Assigned task:
Return all of the data exactly, with nothing left out but the pictures.
· · · · · · ·
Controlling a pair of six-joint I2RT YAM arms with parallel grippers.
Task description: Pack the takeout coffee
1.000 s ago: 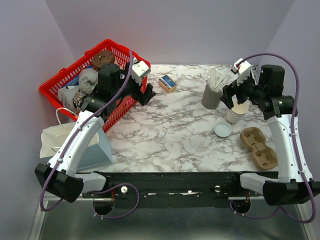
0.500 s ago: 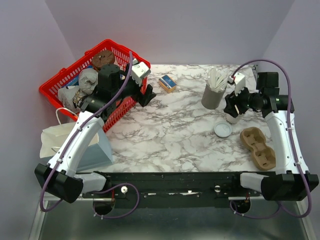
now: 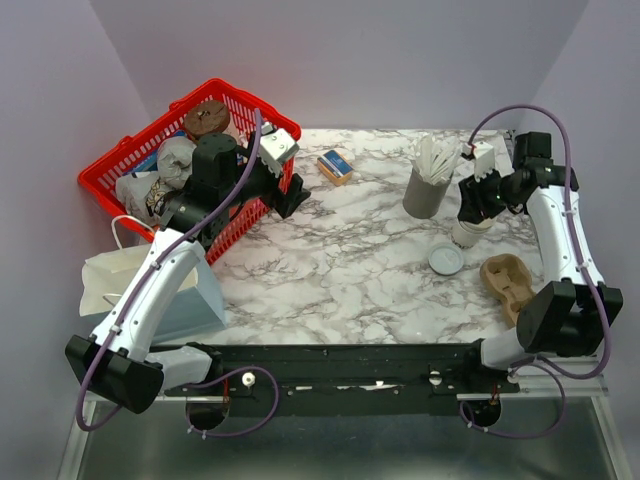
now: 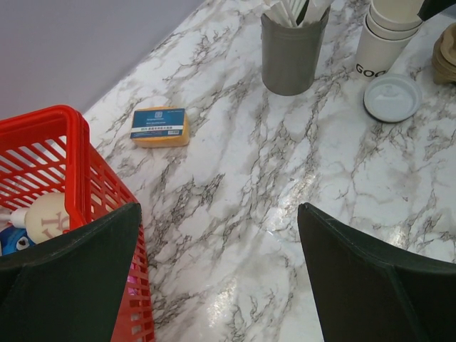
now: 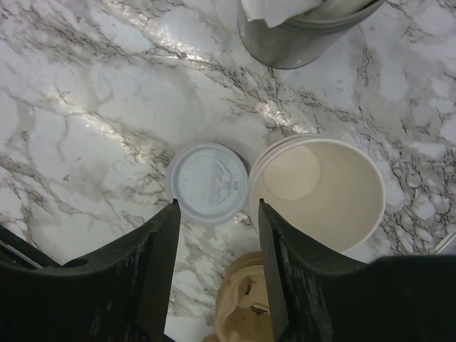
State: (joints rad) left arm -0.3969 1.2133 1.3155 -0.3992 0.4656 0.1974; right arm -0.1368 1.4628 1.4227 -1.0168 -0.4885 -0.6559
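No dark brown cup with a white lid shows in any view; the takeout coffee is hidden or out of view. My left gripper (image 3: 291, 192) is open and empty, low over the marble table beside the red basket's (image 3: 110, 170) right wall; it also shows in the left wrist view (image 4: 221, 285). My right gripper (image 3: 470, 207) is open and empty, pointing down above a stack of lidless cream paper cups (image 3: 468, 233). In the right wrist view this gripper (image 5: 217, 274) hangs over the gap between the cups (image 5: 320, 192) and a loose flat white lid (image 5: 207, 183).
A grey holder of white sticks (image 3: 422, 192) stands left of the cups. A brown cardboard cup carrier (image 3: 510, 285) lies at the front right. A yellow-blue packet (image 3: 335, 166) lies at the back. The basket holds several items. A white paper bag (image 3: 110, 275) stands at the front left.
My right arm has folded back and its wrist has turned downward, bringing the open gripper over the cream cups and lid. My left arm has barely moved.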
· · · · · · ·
Exercise result:
Controlling a pair of six-joint I2RT YAM arms with parallel grippers.
Task description: Pack the takeout coffee
1.000 s ago: 
0.500 s ago: 
now: 
now: 
now: 
State: (joints rad) left arm -0.3969 1.2133 1.3155 -0.3992 0.4656 0.1974; right arm -0.1368 1.4628 1.4227 -1.0168 -0.4885 -0.6559
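No dark brown cup with a white lid shows in any view; the takeout coffee is hidden or out of view. My left gripper (image 3: 291, 192) is open and empty, low over the marble table beside the red basket's (image 3: 110, 170) right wall; it also shows in the left wrist view (image 4: 221, 285). My right gripper (image 3: 470, 207) is open and empty, pointing down above a stack of lidless cream paper cups (image 3: 468, 233). In the right wrist view this gripper (image 5: 217, 274) hangs over the gap between the cups (image 5: 320, 192) and a loose flat white lid (image 5: 207, 183).
A grey holder of white sticks (image 3: 422, 192) stands left of the cups. A brown cardboard cup carrier (image 3: 510, 285) lies at the front right. A yellow-blue packet (image 3: 335, 166) lies at the back. The basket holds several items. A white paper bag (image 3: 110, 275) stands at the front left.
My right arm has folded back and its wrist has turned downward, bringing the open gripper over the cream cups and lid. My left arm has barely moved.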

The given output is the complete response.